Beginning with the line that holds "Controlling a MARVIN" in the data below, give again every line through the one that holds "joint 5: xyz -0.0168", exactly as written.
THE INPUT Block Start
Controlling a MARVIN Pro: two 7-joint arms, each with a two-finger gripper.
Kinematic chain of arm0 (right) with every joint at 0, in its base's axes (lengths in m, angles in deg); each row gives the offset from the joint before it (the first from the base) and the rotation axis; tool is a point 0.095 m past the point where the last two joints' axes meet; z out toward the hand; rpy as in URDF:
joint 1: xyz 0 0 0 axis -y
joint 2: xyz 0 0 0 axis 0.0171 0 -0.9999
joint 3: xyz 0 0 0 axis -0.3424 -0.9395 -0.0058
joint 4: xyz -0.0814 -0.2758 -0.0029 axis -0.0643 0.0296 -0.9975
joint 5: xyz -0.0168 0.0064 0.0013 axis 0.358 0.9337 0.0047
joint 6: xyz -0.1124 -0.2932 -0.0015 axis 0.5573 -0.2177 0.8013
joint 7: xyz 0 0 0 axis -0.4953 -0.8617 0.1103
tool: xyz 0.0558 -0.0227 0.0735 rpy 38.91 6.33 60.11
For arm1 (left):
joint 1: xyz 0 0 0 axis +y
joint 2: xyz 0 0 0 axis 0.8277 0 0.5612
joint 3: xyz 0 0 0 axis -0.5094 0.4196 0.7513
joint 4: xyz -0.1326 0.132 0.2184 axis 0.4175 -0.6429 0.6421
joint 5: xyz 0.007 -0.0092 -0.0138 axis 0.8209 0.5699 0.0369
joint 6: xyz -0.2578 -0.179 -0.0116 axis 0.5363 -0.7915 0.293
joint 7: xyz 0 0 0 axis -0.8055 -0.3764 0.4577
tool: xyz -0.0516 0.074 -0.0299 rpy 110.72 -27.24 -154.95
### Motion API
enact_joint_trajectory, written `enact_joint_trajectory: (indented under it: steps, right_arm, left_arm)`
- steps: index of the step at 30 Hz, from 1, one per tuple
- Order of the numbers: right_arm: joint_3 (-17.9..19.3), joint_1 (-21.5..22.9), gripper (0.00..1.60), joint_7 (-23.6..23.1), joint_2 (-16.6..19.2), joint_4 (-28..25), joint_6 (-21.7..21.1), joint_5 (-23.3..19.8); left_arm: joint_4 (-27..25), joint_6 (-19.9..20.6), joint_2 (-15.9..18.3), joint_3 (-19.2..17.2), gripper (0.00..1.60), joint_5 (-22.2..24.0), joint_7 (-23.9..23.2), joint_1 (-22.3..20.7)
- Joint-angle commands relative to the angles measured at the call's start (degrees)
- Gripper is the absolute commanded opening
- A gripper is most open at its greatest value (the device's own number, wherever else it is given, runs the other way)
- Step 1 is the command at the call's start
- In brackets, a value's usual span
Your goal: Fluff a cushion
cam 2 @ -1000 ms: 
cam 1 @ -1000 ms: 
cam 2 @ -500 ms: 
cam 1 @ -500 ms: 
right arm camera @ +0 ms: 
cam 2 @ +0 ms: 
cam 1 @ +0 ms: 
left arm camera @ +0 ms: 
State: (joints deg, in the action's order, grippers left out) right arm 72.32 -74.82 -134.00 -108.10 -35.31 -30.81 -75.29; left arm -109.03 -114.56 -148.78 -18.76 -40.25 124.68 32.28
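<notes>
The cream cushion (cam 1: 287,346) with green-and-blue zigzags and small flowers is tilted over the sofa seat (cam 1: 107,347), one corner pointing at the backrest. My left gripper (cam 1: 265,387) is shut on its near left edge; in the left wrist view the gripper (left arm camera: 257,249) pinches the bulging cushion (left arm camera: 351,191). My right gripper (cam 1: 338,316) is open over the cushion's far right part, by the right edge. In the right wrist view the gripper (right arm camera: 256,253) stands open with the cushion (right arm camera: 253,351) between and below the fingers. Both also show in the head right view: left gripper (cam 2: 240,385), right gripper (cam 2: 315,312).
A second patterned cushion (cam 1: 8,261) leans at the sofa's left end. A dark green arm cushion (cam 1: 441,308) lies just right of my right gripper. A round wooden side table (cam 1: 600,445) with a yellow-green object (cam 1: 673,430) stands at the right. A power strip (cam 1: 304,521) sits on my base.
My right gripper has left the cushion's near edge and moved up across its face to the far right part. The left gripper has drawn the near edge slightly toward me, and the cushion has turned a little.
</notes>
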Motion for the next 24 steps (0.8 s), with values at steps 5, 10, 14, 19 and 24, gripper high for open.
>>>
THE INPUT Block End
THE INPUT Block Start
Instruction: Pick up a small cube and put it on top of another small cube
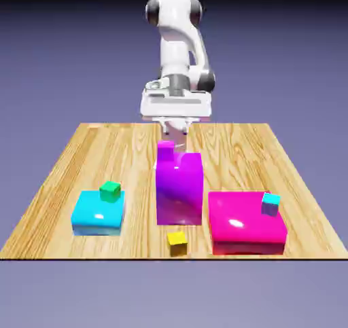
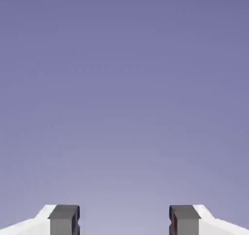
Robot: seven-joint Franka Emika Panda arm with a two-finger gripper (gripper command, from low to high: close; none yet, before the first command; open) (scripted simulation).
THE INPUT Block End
EXPECTED ANSWER =>
Controlling a MARVIN Pro: two 7-joint arms, each with a two-finger gripper.
Kinematic chain of arm0 (right) with every joint at 0, in its base's axes (lengths in m, angles in deg); each row gives the offset from the joint before it (the first from the base) and the rotation axis; tool is a point 0.095 m past the point where the last two joints' axes meet; z out toward the hand; rpy as in URDF:
joint 1: xyz 0 0 0 axis -y
joint 2: xyz 0 0 0 axis 0.0171 0 -0.9999
joint 3: xyz 0 0 0 axis -0.3424 -0.9395 -0.0058
joint 4: xyz -0.0814 -0.2758 -0.0029 axis -0.0643 0.0296 -0.9975
joint 5: xyz -0.0168 0.0064 0.0013 axis 0.358 0.9337 0.0047

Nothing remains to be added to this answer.